▶ _Work instructions_: Output only the lines of the entries that follow, starting at the one with "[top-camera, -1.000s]" and running down to the one with "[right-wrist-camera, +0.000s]", both included and unchanged.
━━ Data to use
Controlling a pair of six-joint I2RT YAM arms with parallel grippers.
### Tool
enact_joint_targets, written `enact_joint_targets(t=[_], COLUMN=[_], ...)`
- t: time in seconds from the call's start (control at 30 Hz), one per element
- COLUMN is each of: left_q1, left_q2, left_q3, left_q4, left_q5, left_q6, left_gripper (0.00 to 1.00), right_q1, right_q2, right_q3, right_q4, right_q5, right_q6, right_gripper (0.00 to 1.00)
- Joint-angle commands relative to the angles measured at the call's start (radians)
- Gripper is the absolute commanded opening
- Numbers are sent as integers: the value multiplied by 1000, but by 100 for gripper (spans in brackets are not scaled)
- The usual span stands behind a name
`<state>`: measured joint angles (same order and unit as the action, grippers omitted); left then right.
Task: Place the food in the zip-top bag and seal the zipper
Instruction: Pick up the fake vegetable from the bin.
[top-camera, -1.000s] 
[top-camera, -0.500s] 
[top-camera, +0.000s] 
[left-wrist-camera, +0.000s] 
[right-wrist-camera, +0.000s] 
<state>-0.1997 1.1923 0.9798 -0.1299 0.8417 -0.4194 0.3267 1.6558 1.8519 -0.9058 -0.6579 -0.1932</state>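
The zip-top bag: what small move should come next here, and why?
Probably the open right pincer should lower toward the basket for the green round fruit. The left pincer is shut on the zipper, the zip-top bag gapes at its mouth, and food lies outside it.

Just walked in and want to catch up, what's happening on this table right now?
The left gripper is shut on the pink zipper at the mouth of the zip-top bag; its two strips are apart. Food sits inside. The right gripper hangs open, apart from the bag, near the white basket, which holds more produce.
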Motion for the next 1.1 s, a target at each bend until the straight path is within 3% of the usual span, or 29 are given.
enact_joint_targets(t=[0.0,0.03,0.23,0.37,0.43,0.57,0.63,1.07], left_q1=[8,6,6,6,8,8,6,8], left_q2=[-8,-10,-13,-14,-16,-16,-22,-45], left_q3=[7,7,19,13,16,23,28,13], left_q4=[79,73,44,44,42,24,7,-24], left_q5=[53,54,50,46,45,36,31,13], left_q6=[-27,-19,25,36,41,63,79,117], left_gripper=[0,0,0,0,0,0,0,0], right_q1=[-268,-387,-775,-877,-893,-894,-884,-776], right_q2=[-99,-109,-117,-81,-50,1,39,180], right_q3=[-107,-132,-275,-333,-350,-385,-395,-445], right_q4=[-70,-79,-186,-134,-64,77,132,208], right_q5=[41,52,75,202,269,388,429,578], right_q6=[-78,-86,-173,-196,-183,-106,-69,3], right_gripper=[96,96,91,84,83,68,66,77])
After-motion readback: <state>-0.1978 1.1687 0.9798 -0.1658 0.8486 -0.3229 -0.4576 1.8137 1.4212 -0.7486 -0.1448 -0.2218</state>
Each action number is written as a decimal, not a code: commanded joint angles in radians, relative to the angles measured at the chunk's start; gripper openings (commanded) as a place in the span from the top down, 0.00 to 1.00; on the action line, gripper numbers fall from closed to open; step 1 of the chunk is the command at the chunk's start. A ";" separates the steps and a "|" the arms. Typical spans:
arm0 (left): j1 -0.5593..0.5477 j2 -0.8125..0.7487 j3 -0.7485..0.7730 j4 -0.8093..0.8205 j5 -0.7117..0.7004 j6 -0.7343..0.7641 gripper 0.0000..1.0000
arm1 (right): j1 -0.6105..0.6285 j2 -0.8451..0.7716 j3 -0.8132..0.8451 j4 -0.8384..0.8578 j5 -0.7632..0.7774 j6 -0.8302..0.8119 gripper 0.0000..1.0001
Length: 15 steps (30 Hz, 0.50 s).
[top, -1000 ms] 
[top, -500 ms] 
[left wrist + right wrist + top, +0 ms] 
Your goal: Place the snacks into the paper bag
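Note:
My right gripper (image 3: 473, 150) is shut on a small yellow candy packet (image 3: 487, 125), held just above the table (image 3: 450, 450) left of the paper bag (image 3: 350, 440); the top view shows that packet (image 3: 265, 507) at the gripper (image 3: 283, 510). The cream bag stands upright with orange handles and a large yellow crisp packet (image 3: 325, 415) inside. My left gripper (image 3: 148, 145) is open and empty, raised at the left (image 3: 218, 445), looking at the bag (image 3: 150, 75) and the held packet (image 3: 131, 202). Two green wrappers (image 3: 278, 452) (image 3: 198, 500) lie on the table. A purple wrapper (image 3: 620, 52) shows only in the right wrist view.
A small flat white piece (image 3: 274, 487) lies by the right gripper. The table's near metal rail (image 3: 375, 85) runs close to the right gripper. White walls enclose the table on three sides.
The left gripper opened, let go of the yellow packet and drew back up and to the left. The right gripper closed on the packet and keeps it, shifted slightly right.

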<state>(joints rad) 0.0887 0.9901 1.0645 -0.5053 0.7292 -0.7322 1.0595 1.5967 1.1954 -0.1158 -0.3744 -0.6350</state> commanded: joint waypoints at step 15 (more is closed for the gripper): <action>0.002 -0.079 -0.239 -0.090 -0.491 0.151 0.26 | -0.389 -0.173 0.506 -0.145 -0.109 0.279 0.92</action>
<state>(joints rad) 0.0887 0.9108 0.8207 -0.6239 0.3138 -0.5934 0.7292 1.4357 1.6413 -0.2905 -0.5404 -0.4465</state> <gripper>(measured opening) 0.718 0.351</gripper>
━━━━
▶ _Solved exercise_:
[top-camera, -1.000s] 
[top-camera, -0.500s] 
[top-camera, +0.000s] 
[left-wrist-camera, +0.000s] 
[right-wrist-camera, +0.000s] 

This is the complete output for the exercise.